### WHAT YOU NEED TO DO
Please reproduce each line of the data below exactly as shown.

═══ SUPPLIED DATA

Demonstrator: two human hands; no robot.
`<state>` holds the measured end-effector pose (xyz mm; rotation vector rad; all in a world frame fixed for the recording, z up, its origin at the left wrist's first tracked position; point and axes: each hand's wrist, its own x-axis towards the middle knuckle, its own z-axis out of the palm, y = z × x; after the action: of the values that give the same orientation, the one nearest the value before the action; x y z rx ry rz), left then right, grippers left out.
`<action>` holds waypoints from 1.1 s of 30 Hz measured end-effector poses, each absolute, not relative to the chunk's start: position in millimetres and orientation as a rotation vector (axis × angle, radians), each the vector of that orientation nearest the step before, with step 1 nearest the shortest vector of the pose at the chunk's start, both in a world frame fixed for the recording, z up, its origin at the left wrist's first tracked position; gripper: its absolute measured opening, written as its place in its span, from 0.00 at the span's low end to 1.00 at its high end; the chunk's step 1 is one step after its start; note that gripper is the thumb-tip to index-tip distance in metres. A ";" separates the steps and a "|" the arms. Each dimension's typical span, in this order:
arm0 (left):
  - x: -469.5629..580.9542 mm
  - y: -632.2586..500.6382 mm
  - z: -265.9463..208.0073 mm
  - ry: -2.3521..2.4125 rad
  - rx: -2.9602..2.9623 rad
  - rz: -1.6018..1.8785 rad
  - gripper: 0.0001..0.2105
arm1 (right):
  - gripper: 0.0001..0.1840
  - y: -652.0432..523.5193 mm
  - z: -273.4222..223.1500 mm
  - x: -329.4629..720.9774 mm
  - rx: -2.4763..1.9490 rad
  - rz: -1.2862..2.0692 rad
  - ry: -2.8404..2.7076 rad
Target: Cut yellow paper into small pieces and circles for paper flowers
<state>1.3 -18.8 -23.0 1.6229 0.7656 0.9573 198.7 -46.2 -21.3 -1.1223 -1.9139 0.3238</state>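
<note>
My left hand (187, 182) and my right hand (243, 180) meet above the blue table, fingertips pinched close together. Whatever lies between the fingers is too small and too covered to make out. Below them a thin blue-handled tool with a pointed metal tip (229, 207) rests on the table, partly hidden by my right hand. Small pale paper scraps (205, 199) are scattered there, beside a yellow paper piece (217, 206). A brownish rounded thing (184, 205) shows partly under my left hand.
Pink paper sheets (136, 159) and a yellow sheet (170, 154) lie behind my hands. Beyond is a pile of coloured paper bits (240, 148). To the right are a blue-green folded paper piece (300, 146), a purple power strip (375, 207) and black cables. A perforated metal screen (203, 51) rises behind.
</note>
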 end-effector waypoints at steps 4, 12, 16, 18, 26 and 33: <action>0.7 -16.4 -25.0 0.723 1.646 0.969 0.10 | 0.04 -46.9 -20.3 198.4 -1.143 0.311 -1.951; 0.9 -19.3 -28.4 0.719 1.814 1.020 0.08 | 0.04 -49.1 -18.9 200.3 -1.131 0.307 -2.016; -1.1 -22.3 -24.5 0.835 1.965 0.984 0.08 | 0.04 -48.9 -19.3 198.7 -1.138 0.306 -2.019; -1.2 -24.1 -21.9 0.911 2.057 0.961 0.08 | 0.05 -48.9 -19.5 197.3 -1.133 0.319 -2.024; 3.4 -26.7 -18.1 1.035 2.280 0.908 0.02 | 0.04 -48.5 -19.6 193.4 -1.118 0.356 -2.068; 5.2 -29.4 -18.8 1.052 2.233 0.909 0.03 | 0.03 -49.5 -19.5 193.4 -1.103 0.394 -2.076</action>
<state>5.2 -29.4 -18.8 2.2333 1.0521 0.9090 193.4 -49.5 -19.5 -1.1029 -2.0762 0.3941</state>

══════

### SOLUTION TO THE PROBLEM
Demonstrator: two human hands; no robot.
`<state>` holds the measured end-effector pose (xyz mm; rotation vector rad; all in a world frame fixed for the recording, z up, its origin at the left wrist's first tracked position; point and axes: each hand's wrist, its own x-axis towards the middle knuckle, its own z-axis out of the palm, y = z × x; after the action: of the values that give the same orientation, the one nearest the value before the action; x y z rx ry rz), left then right, grippers left out.
`<action>` holds waypoints from 1.1 s of 30 Hz measured end-effector poses, each absolute, not relative to the chunk's start: position in millimetres and orientation as a rotation vector (axis × angle, radians), each the vector of that orientation nearest the step before, with step 1 nearest the shortest vector of the pose at the chunk's start, both in a world frame fixed for the recording, z up, its origin at the left wrist's first tracked position; gripper: its absolute measured opening, written as its place in its span, from 0.00 at the span's low end to 1.00 at its high end; the chunk's step 1 is one step after its start; note that gripper is the thumb-tip to index-tip distance in metres. A ";" separates the steps and a "|" the arms. Each dimension's typical span, in this order:
arm0 (left):
  - x: -469.5629..580.9542 mm
  - y: -632.2586..500.6382 mm
  - z: -265.9463..208.0073 mm
  - ry: -2.3521..2.4125 rad
  - rx: -2.9602..2.9623 rad
  - rz: -1.6018..1.8785 rad
  - gripper: 0.0001..0.2105
arm1 (right):
  - gripper: 0.0001..0.1840
  - y: -652.0432..523.5193 mm
  - z: -273.4222..223.1500 mm
  - x: -329.4629..720.9774 mm
  - rx: -2.4763..1.9490 rad
  - rz: -1.2862..2.0692 rad
  - ry: -2.8404..2.7076 rad
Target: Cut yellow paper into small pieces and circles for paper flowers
<state>1.3 -18.8 -23.0 1.6229 0.7656 0.9573 198.7 -46.2 -21.3 -1.1223 -1.9139 0.3238</state>
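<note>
My left hand (187, 182) and my right hand (243, 180) meet above the blue table, fingertips pinched close together. Whatever lies between the fingers is too small and too covered to make out. Below them a thin blue-handled tool with a pointed metal tip (229, 207) rests on the table, partly hidden by my right hand. Small pale paper scraps (205, 199) are scattered there, beside a yellow paper piece (217, 206). A brownish rounded thing (184, 205) shows partly under my left hand.
Pink paper sheets (136, 159) and a yellow sheet (170, 154) lie behind my hands. Beyond is a pile of coloured paper bits (240, 148). To the right are a blue-green folded paper piece (300, 146), a purple power strip (375, 207) and black cables. A perforated metal screen (203, 51) rises behind.
</note>
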 end-effector waypoints at steps 4, 12, 16, 18, 26 and 33: <action>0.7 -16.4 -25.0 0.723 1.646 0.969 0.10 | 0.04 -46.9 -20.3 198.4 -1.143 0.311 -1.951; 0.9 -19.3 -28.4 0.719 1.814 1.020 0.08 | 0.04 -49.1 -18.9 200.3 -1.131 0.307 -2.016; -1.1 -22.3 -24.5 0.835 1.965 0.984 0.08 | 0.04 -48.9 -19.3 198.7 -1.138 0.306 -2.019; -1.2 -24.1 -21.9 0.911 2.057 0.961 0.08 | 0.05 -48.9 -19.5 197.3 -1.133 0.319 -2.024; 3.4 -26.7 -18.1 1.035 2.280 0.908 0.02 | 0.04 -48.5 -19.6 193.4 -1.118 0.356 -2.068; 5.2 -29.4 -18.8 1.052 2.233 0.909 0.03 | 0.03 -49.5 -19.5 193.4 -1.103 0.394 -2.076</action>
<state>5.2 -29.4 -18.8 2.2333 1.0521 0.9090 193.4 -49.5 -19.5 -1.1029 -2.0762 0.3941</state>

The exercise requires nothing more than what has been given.